What is being asked: Identify each line below that contains the word "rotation", and copy it out.

Input data:
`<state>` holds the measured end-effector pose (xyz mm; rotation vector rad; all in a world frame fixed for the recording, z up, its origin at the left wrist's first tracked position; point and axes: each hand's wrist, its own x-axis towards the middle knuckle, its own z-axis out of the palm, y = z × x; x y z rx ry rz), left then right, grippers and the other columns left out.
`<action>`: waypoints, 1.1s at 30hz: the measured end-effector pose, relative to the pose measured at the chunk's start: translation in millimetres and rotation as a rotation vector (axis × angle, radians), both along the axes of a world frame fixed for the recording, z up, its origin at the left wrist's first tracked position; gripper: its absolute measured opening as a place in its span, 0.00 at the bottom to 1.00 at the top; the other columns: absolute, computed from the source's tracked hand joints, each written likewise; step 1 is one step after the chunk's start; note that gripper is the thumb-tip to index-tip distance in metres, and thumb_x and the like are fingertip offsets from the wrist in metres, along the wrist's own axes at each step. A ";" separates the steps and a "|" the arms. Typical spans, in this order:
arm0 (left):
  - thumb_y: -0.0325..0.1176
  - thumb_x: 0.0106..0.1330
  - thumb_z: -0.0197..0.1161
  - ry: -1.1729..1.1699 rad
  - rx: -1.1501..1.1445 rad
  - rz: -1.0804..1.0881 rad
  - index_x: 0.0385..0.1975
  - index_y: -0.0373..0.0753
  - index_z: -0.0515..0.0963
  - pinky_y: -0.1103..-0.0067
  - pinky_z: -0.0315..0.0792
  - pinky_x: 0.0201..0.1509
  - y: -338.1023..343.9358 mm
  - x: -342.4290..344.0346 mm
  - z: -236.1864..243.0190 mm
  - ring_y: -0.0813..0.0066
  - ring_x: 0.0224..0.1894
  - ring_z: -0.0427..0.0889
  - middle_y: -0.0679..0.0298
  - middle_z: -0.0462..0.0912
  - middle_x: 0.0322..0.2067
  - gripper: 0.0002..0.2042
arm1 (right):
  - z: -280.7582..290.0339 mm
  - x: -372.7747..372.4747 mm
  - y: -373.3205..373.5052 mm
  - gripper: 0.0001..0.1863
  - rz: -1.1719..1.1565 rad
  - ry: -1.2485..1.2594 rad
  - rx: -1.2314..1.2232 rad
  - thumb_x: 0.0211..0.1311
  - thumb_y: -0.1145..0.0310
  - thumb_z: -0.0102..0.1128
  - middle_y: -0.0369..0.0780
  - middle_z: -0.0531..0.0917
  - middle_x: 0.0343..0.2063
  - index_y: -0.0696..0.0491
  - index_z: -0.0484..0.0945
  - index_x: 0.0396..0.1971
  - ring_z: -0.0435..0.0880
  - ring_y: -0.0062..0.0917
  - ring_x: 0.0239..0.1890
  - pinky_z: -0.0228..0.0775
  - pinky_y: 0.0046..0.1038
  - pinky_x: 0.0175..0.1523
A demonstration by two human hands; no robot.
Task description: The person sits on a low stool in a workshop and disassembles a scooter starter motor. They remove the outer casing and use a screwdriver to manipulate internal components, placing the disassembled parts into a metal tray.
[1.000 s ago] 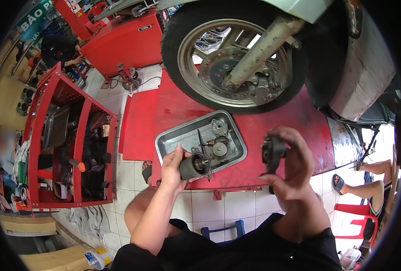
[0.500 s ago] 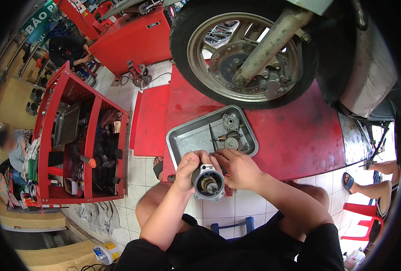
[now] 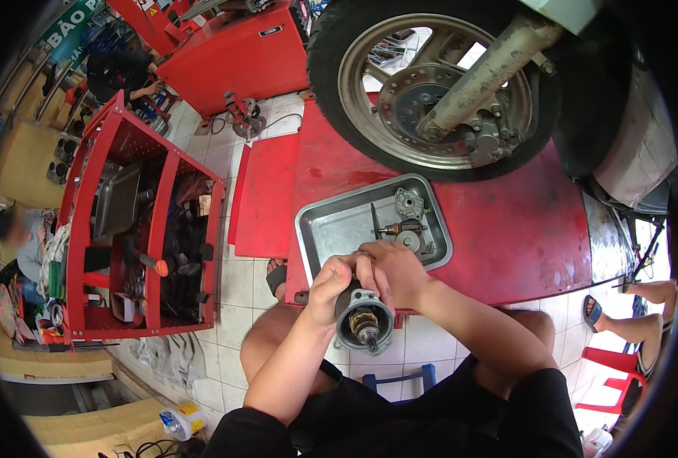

Answer for the task:
`<state>` holds the measured end-effector pose (xyz mm; rotation vector rad; all in a world frame fixed for the recording, z up, its origin at the left wrist's first tracked position; point and axes: each hand's wrist, its own x-axis towards the middle knuckle, its own z-axis out of the palm, y = z × x; x y z rx ry rz), left then right, grippers and the other columns left out.
`<action>`: waypoints, 1.1s at 30hz: the measured end-effector pose, relative to the pose measured at the chunk's start: translation in millimetres and rotation as a rotation vector (axis × angle, radians), both along the axes of a world frame fixed for the recording, z up, its origin at the left wrist's first tracked position; gripper: its absolute measured opening as a place in its span, 0.00 at the bottom to 1.00 at the top; the other columns: absolute, computed from the source's tracked hand joints, each written likewise; step 1 is one step after the chunk's start; note that gripper is the thumb-tip to index-tip distance in metres, and thumb_x and the like are fingertip offsets from the wrist in metres, along the wrist's own axes at each step. A ";" separates the steps and a "|" the arms. Typical spans, in this order:

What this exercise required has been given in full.